Although the entries contain pictures, write out only their text, exactly as it stands.

(Records from a data source)
______________________________

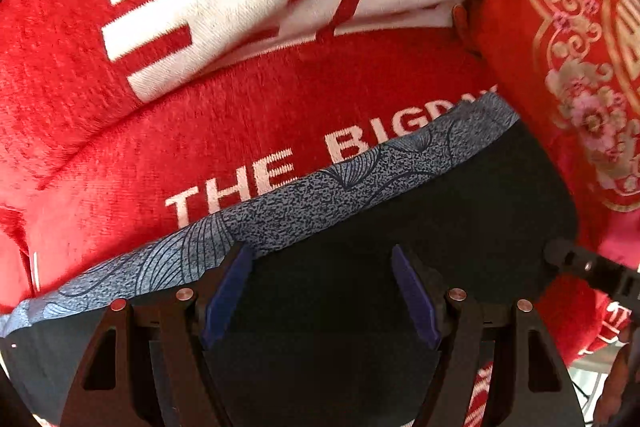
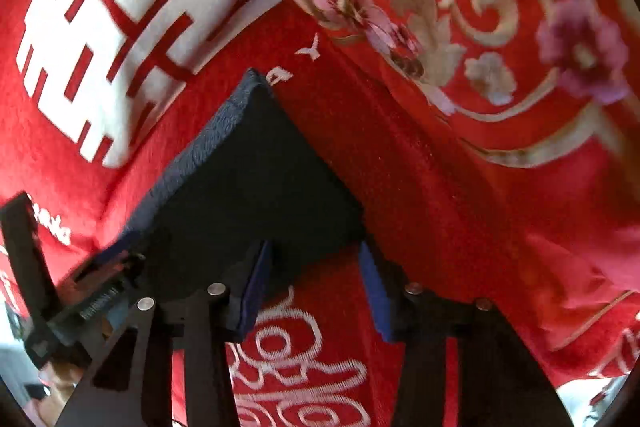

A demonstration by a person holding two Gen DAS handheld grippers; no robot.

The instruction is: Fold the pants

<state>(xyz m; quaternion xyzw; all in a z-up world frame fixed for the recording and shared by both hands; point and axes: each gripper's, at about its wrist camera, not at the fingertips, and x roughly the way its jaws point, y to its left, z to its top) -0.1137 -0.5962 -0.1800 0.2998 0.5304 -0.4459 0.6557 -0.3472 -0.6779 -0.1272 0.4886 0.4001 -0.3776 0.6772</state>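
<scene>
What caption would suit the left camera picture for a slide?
Open left gripper hovering over dark pants with a patterned blue waistband, on a red blanket.

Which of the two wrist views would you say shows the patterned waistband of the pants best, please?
The left wrist view: the waistband runs across the frame as a long grey-blue strip with its line pattern legible, above the dark pants. The right wrist view shows only a blurred, foreshortened edge of it, the pattern unreadable.

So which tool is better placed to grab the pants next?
Probably the left tool: it sits open over the dark pants, beside the patterned waistband. The right tool spans mostly red blanket at the corner.
</scene>
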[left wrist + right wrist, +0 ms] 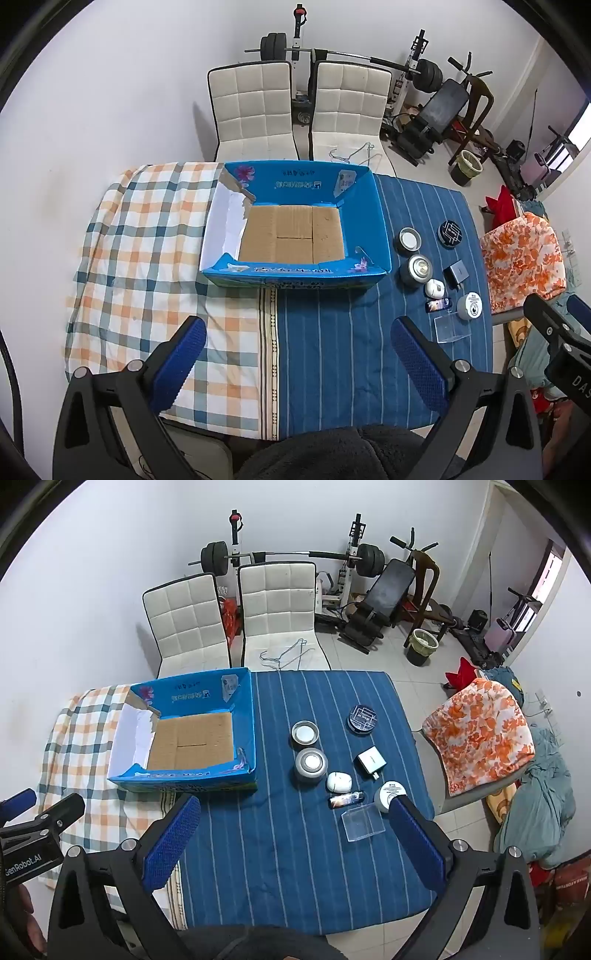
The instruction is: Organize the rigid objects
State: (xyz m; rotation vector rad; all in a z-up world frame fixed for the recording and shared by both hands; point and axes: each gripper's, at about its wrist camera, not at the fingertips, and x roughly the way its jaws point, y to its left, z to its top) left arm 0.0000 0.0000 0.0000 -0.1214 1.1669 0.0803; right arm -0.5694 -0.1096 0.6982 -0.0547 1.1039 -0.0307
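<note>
An open blue cardboard box [295,275] [184,779] with a bare brown floor sits mid-table. To its right on the blue striped cloth lie small items: a metal tin lid [305,733], a round silver tin [311,764], a black round case [362,718], a white charger [370,761], a white earbud case [338,781], a small dark lighter-like item [346,799], a white round jar [388,794] and a clear plastic box [363,824]. My left gripper [297,345] is open and empty, near the table's front. My right gripper [293,823] is open and empty, above the striped cloth.
A checked cloth [147,258] covers the table's left half. Two white chairs [255,110] stand behind the table, one with wire hangers [284,653]. Gym equipment [369,590] lines the back wall. A chair with an orange floral cover [480,734] stands to the right.
</note>
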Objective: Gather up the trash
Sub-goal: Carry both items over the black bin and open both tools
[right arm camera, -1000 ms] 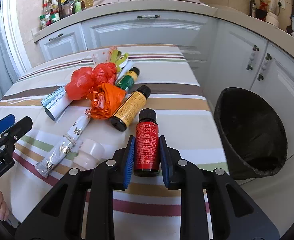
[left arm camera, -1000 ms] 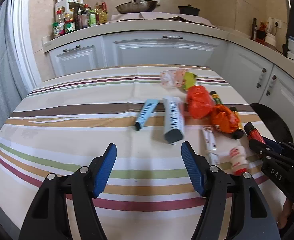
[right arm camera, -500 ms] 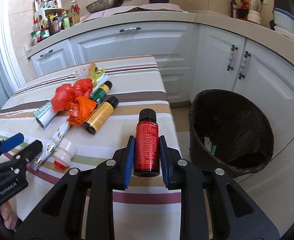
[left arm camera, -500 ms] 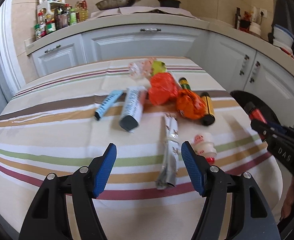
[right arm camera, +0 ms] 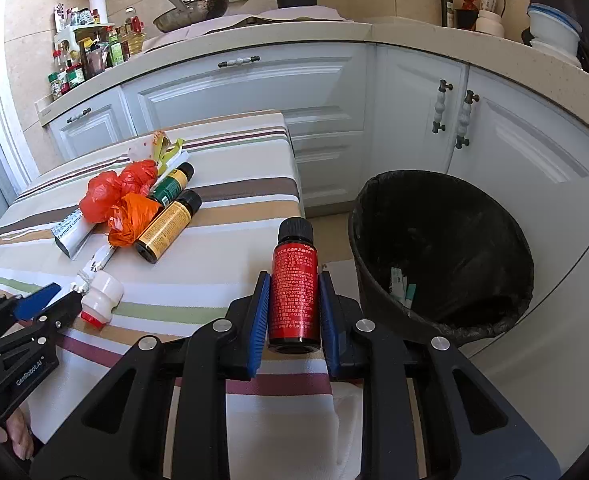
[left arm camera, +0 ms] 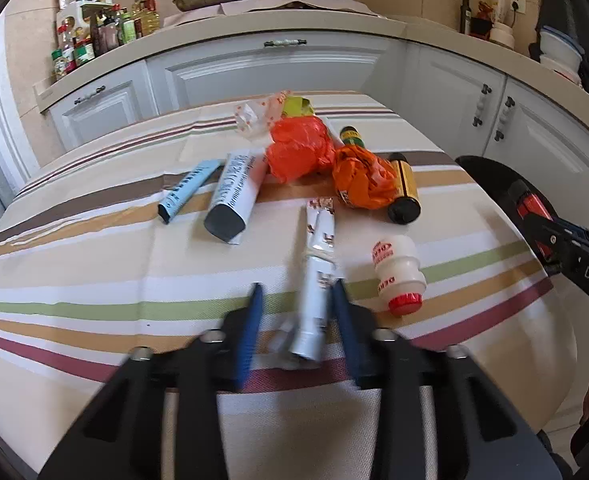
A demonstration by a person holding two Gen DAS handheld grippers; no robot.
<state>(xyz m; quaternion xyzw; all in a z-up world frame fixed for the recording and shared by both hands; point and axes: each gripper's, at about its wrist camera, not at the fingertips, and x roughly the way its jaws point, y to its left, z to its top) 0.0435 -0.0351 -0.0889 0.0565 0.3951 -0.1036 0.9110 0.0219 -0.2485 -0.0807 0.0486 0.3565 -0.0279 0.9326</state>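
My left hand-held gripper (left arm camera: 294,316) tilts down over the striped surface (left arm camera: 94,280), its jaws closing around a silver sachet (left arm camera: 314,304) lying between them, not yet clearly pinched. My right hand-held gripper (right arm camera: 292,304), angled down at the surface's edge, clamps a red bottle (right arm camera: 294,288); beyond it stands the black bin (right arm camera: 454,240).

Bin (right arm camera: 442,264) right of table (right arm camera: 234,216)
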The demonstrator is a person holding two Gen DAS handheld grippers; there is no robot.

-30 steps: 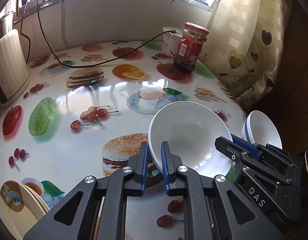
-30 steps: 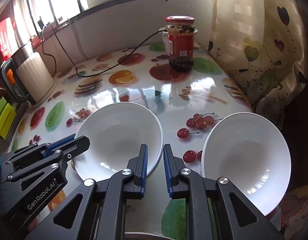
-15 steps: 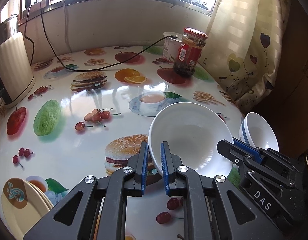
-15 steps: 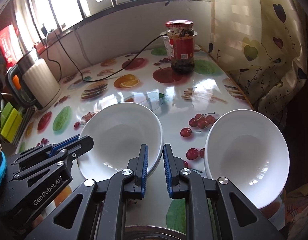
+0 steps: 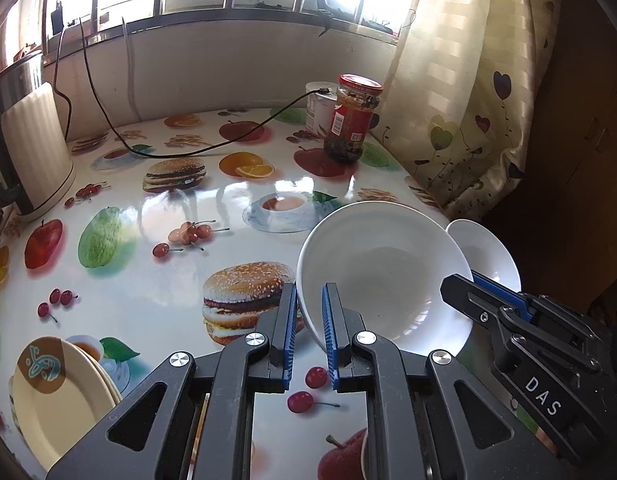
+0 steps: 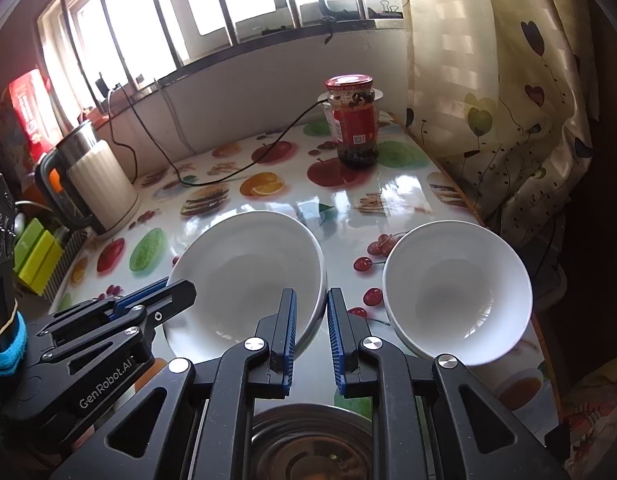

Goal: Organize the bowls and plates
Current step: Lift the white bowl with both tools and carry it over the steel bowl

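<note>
Between the two hand-held grippers: one large white bowl [image 5: 382,276] is carried, tilted, above the bench [image 5: 148,280].
Left hand-held gripper [image 5: 309,320]: narrowly parted and closed on the bowl's near-left rim, the wall pinched between the blue pads.
Right hand-held gripper [image 6: 311,322]: narrowly parted and clamped on the same bowl's right rim, as seen in its own view.
Change over the last second: the bowl is seen higher above the bench than a second ago, with more of the printed cloth exposed beneath it; both grips are unchanged.
Second bowl [image 6: 456,292]: resting just to the right of the right hand-held gripper, near the bench edge, untouched.
Plates [image 5: 56,396]: stacked well to the left of the left hand-held gripper, at the near edge.
Jar [image 5: 352,118]: far ahead, clear of the work.
Judgement: a two-handed lift is under way, probably to nest the carried bowl into the second bowl.
Risk: uneven travel of the two grips could twist the rim loose.
</note>
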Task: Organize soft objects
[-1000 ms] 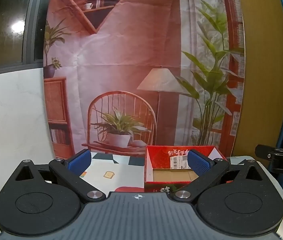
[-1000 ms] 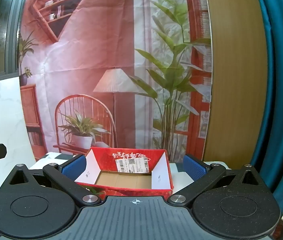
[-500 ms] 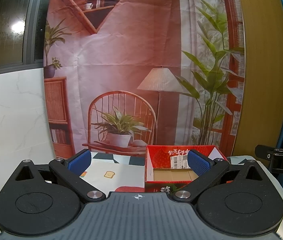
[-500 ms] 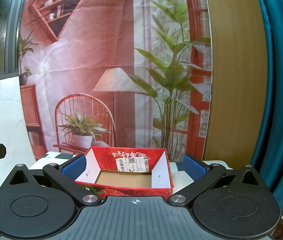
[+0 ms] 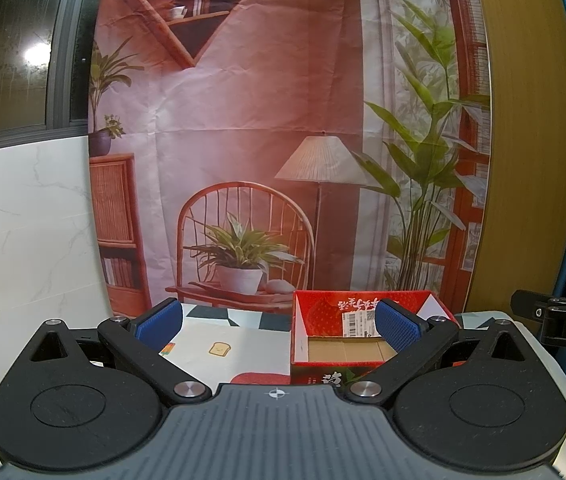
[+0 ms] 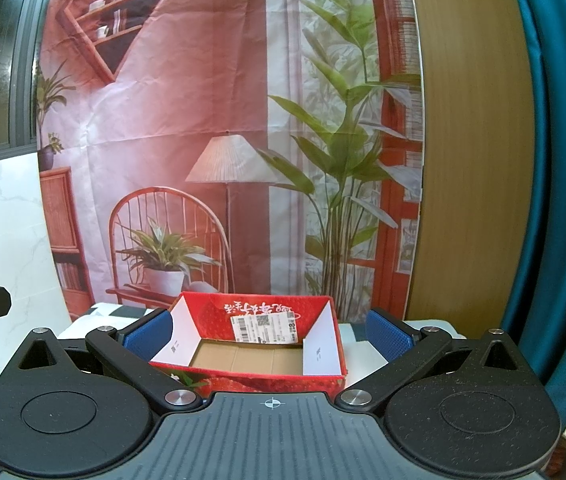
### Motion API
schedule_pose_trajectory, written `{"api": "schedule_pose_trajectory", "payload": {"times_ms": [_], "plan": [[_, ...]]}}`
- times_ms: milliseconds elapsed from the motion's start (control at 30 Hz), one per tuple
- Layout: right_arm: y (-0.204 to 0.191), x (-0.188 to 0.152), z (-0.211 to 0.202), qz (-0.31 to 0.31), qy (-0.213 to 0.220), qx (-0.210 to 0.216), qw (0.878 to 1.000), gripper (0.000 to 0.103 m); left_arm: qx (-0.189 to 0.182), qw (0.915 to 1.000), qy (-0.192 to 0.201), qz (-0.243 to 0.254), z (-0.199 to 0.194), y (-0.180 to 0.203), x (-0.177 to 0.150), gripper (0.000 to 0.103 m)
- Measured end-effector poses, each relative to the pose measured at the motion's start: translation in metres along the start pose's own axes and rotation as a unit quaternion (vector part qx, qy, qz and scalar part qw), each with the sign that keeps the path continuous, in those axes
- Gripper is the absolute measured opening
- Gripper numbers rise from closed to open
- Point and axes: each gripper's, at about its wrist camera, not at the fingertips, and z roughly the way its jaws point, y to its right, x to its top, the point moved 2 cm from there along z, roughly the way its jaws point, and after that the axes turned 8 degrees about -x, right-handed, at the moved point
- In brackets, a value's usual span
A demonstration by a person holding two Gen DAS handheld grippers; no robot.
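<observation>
Soft objects are not showing anywhere in either view, so you are still looking for the first one. Nothing has shifted over the last second. Your printed white tablecloth-covered table [image 5: 243,340] is carrying the open red cardboard box [image 6: 259,380], which is sitting empty toward the far edge, waiting as the likely container. Your left gripper [image 5: 279,322] and right gripper [image 6: 269,330] are both staying spread wide, blue pads [image 5: 159,320] holding nothing, hovering level before the box.
</observation>
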Motion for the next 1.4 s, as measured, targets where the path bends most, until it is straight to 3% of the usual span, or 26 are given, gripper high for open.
{"api": "schedule_pose_trajectory", "payload": {"times_ms": [1400], "plan": [[0.0017, -0.0034, 0.0028, 0.002, 0.000, 0.000, 1.000, 0.103, 0.002, 1.0000, 0.001, -0.001, 0.0008, 0.0009, -0.0029, 0.103]]}}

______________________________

Solution for this problem:
A demonstration by a person holding two Gen DAS handheld grippers; no robot.

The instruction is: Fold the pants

<state>(xyz m; quaternion xyzw; all in a z-up world frame fixed for the recording and shared by both hands; point and axes: each gripper's, at about its wrist camera, not at the fingertips, and x roughly the way its jaws point, y to its left, z to its top) -0.1137 -0.5962 -0.1800 0.2998 0.5304 -0.4459 0.6557 -0.3472 -0.6779 -0.1272 0.4886 0.4001 -0.3776 0.6772</state>
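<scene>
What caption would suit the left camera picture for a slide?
Open left gripper hovering over dark pants with a patterned blue waistband, on a red blanket.

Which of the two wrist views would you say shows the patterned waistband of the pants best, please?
The left wrist view: the waistband runs across the frame as a long grey-blue strip with its line pattern legible, above the dark pants. The right wrist view shows only a blurred, foreshortened edge of it, the pattern unreadable.

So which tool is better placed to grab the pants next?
Probably the left tool: it sits open over the dark pants, beside the patterned waistband. The right tool spans mostly red blanket at the corner.
</scene>
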[left wrist + right wrist, +0 ms] 
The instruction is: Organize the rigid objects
State: (xyz m; rotation vector rad; all in a z-up world frame fixed for the recording and shared by both hands; point and axes: each gripper's, at about its wrist camera, not at the fingertips, and x roughly the way its jaws point, y to its left, z to its top) left arm 0.0000 0.0000 0.0000 -0.1214 1.1669 0.0803; right arm -0.5694 -0.1096 0.6982 -0.0547 1.1039 -0.0307
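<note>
An open blue cardboard box [295,275] [184,779] with a bare brown floor sits mid-table. To its right on the blue striped cloth lie small items: a metal tin lid [305,733], a round silver tin [311,764], a black round case [362,718], a white charger [370,761], a white earbud case [338,781], a small dark lighter-like item [346,799], a white round jar [388,794] and a clear plastic box [363,824]. My left gripper [297,345] is open and empty, near the table's front. My right gripper [293,823] is open and empty, above the striped cloth.
A checked cloth [147,258] covers the table's left half. Two white chairs [255,110] stand behind the table, one with wire hangers [284,653]. Gym equipment [369,590] lines the back wall. A chair with an orange floral cover [480,734] stands to the right.
</note>
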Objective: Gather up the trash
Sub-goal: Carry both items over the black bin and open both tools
[right arm camera, -1000 ms] 
[left arm camera, -1000 ms] 
[right arm camera, -500 ms] 
[left arm camera, -500 ms] 
[right arm camera, +0 ms] 
[left arm camera, +0 ms] 
A demonstration by a person holding two Gen DAS handheld grippers; no robot.
<state>(xyz m; quaternion xyzw; all in a z-up world frame fixed for the recording and shared by both hands; point and axes: each gripper's, at about its wrist camera, not at the fingertips, and x roughly the way its jaws point, y to its left, z to its top) 0.0435 -0.0351 -0.0889 0.0565 0.3951 -0.1036 0.9110 0.0219 -0.2485 -0.0807 0.0486 0.3565 -0.0279 0.9326</state>
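My left hand-held gripper (left arm camera: 294,316) tilts down over the striped surface (left arm camera: 94,280), its jaws closing around a silver sachet (left arm camera: 314,304) lying between them, not yet clearly pinched. My right hand-held gripper (right arm camera: 292,304), angled down at the surface's edge, clamps a red bottle (right arm camera: 294,288); beyond it stands the black bin (right arm camera: 454,240).

Bin (right arm camera: 442,264) right of table (right arm camera: 234,216)
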The demonstrator is a person holding two Gen DAS handheld grippers; there is no robot.

-30 steps: 
-30 steps: 
-15 steps: 
-15 steps: 
+0 steps: 
+0 steps: 

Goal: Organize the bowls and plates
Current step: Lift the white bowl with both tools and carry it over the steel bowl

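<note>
Between the two hand-held grippers: one large white bowl [image 5: 382,276] is carried, tilted, above the bench [image 5: 148,280].
Left hand-held gripper [image 5: 309,320]: narrowly parted and closed on the bowl's near-left rim, the wall pinched between the blue pads.
Right hand-held gripper [image 6: 311,322]: narrowly parted and clamped on the same bowl's right rim, as seen in its own view.
Change over the last second: the bowl is seen higher above the bench than a second ago, with more of the printed cloth exposed beneath it; both grips are unchanged.
Second bowl [image 6: 456,292]: resting just to the right of the right hand-held gripper, near the bench edge, untouched.
Plates [image 5: 56,396]: stacked well to the left of the left hand-held gripper, at the near edge.
Jar [image 5: 352,118]: far ahead, clear of the work.
Judgement: a two-handed lift is under way, probably to nest the carried bowl into the second bowl.
Risk: uneven travel of the two grips could twist the rim loose.
</note>
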Task: Organize soft objects
[-1000 ms] 
[-1000 ms] 
[-500 ms] 
[-500 ms] 
[+0 ms] 
[+0 ms] 
### Motion API
schedule_pose_trajectory, written `{"api": "schedule_pose_trajectory", "payload": {"times_ms": [_], "plan": [[_, ...]]}}`
- times_ms: milliseconds elapsed from the motion's start (control at 30 Hz), one per tuple
- Layout: right_arm: y (-0.204 to 0.191), x (-0.188 to 0.152), z (-0.211 to 0.202), qz (-0.31 to 0.31), qy (-0.213 to 0.220), qx (-0.210 to 0.216), qw (0.878 to 1.000), gripper (0.000 to 0.103 m); left_arm: qx (-0.189 to 0.182), qw (0.915 to 1.000), qy (-0.192 to 0.201), qz (-0.243 to 0.254), z (-0.199 to 0.194), y (-0.180 to 0.203), x (-0.177 to 0.150), gripper (0.000 to 0.103 m)
- Measured end-effector poses, each relative to the pose measured at the motion's start: translation in metres along the start pose's own axes and rotation as a unit quaternion (vector part qx, qy, qz and scalar part qw), each with the sign that keeps the path continuous, in those axes
- Gripper is the absolute measured opening
- Gripper numbers rise from closed to open
- Point and axes: each gripper's, at about its wrist camera, not at the fingertips, and z roughly the way its jaws point, y to its right, x to its top, the point moved 2 cm from there along z, roughly the way its jaws point, and after that the axes turned 8 degrees about -x, right-handed, at the moved point
- In brackets, a value's usual span
A demonstration by a person holding two Gen DAS handheld grippers; no robot.
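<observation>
Soft objects are not showing anywhere in either view, so you are still looking for the first one. Nothing has shifted over the last second. Your printed white tablecloth-covered table [image 5: 243,340] is carrying the open red cardboard box [image 6: 259,380], which is sitting empty toward the far edge, waiting as the likely container. Your left gripper [image 5: 279,322] and right gripper [image 6: 269,330] are both staying spread wide, blue pads [image 5: 159,320] holding nothing, hovering level before the box.
</observation>
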Motion for the next 1.4 s, as measured, targets where the path bends most, until it is straight to 3% of the usual span, or 26 are given, gripper high for open.
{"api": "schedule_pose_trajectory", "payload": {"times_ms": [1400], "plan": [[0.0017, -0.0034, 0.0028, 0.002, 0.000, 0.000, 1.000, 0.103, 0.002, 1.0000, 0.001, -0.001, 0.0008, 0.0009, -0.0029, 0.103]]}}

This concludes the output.